Tonight, he did no such locating. If you take a gander here, you'll see no fewer than five pitches placed in the center square knocked for "in play, no out." That there makes up the bulk of the Kansas City offense Tuesday evening. Even the velocity was down, as well, averaging under 88 miles per hour on the fastball, and garnering just three swinging strikes.

As has been the case when he's struggling, the amps on the heater were not there early, and early is exactly what cost him. His own error extended the first inning, and some very hard-hit balls combined with a hit-by-pitch to put the Rangers down 4-0 before they even got to come to the plate.

And without locating his fastball, he couldn't use his slider effectively, only getting two swinging strikes on his most lethal pitch. He was sort of okay after the first.

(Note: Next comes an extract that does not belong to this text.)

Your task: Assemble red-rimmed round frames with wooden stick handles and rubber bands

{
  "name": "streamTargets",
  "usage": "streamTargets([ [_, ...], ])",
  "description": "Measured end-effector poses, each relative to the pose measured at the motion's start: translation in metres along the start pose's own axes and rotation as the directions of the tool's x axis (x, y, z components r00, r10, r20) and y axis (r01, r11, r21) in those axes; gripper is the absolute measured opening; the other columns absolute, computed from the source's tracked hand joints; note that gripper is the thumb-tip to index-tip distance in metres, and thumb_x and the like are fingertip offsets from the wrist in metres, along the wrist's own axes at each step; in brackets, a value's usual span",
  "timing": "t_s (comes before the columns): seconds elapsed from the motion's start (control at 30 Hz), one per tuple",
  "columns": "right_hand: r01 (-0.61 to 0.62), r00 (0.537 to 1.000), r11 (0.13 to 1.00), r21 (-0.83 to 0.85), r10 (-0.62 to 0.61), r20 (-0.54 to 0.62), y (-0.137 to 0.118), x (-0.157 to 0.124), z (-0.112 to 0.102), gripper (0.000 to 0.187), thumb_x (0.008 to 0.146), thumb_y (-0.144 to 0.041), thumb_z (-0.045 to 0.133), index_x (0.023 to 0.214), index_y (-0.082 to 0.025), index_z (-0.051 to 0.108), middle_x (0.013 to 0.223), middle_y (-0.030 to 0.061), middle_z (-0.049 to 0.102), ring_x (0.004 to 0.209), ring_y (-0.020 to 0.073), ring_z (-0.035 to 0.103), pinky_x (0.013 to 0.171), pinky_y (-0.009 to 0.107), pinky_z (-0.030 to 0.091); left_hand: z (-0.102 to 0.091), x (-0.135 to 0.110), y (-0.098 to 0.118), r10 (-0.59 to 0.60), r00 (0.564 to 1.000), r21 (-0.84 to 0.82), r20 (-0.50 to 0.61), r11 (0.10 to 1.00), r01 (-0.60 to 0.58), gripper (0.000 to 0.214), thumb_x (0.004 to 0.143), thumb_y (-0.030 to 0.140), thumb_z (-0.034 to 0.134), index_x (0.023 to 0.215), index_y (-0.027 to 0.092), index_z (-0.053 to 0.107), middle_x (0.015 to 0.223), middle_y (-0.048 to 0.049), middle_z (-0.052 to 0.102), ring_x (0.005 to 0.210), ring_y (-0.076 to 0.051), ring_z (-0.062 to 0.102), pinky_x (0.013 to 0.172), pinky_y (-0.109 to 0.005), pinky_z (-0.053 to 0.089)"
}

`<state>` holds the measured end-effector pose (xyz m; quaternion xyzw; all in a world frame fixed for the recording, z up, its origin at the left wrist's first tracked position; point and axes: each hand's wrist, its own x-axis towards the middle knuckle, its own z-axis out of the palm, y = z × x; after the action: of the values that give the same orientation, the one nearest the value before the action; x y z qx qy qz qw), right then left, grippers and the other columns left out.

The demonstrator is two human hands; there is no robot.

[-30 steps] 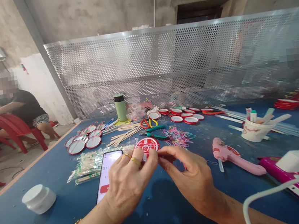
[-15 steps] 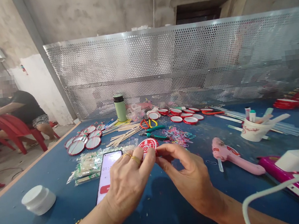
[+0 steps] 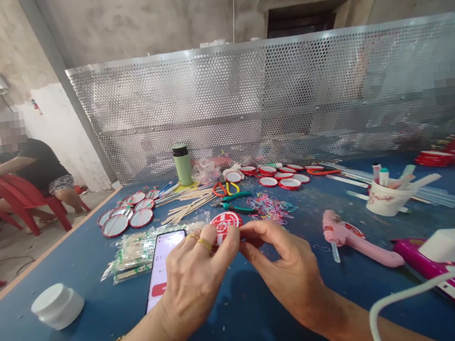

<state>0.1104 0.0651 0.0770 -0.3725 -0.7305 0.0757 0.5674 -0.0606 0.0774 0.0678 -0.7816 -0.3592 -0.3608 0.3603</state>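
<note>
Above the table, my left hand (image 3: 197, 262) pinches a round red badge-like disc (image 3: 225, 225) printed with white characters. It looks like one of the red-rimmed pocket mirrors lying about. My right hand (image 3: 288, 262) has its thumb and fingertips closed at the disc's lower right edge; the fingertips partly cover whatever is between them. A lit phone (image 3: 167, 255) lies just under and left of my left hand. Behind the disc rest teal-handled pliers (image 3: 238, 205) and a heap of small colourful clips or pins (image 3: 271, 207).
Red-rimmed round mirrors (image 3: 141, 218) lie in groups at left, back and right. Wooden sticks (image 3: 186, 208), a green bottle (image 3: 183, 167) and a white jar (image 3: 57, 306) stand or lie leftward. Rightward are a pink glue gun (image 3: 356, 240), a paper cup (image 3: 386, 200) and a purple power strip (image 3: 452, 281).
Both hands stay together at the disc with barely any shift. The disc's printed face shows slightly more, tilted a little toward the camera.
</note>
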Motion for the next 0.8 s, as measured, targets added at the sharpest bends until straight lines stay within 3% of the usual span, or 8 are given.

No great shakes, but a pitcher who will usually win a game with Ranger run support. He just concentrated a lot of awful in that first inning, and effectively ended the game before it started.

The offense lacked Elvis Andrus and Nelson Cruz, but still managed four runs, and could have scored more with some favorable wind/slightly better contact. With two outs in the first, David Murphy launched a ball to the centerfield wall that would have made the game 4-3 had it gone a couple feet farther. In the fourth, Adrian Beltre sent a ball to the centerfield track with a runner on first, nearly making it 6-3. Hamilton later scored, but that was four just-missed runs through the first four innings in a game the Rangers lost by three.

Hurts, huh? To add insult to injury, Hamilton hit his own near-home run in the fifth that only ended up being a sac fly. Make it five just-missed runs.

Centerfield hated the Rangers Tuesday night. That's the way baseball go.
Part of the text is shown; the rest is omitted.